As you can see from the Havana release notes, two modules that were incubating during the Grizzly cycle have made it to production grade.

The first is the "Heat" template-based orchestration engine, which is now called OpenStack Orchestration. Heat is written in Python, and it is used to create templates that describe an entire software stack and how different pieces of the stack are interrelated. If you modify a template, you update the deployment, thus getting admins out of the job of moving bits of software around to do patches and upgrades. Heat is used to manage the infrastructure portion of the stack and integrated with open source tools such as Puppet and Chef to manage the applications running on top of that infrastructure. Heat has a command line interface that can execute CloudFormation APIs, which is the analogous infrastructure templating system on Amazon Web Services.

The second new module is called "Ceilometer," and it collects all manner of usage data on an OpenStack cluster so it can be pumped into monitoring and metering systems. The idea is to have one consistent data collection program that can in turn hook into monitoring tools and billing systems for chargeback. This feature is now known as OpenStack Metering.

The Havana release had over 910 contributors from 145 different organizations contributing code. It includes 392 new features and more than 20,000 patches since Grizzly was launched in April. Interestingly, more enterprise users who are not trying to directly sell OpenStack support or services are contributing to the project, with CERN, Comcast, Intel IT, NeCTAR, PayPal, Shutterstock, and Workday all singled out as big contributors this time around. The top contributors in the Havana release are Canonical, Dreamhost, eNovance, HP, IBM, Intel, Mirantis, the OpenStack Foundation, Rackspace, Red Hat, SUSE Linux, and Yahoo.

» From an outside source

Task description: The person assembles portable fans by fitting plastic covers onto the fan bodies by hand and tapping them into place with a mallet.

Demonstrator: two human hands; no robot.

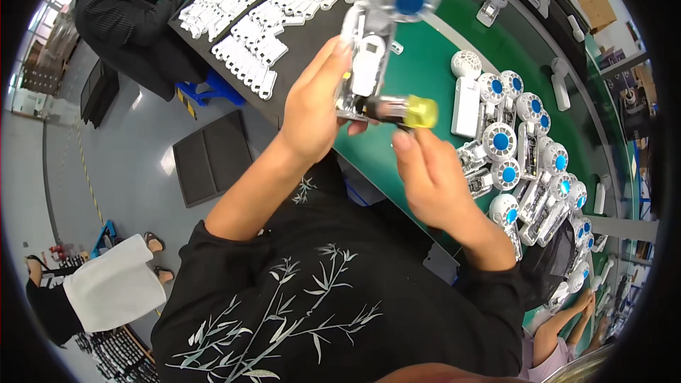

The OpenStack Foundation will host its next development summit in early November in Hong Kong, where it will hammer out the features for the "Icehouse" release due in April 2014. Development is expected to focus on speeding up and automating deployment of OpenStack, bare metal provisioning of servers for workloads on OpenStack clusters that are allergic to virtualization, Hadoop integration, and improved messaging. We will look into these efforts after the summit is over and the plans are made.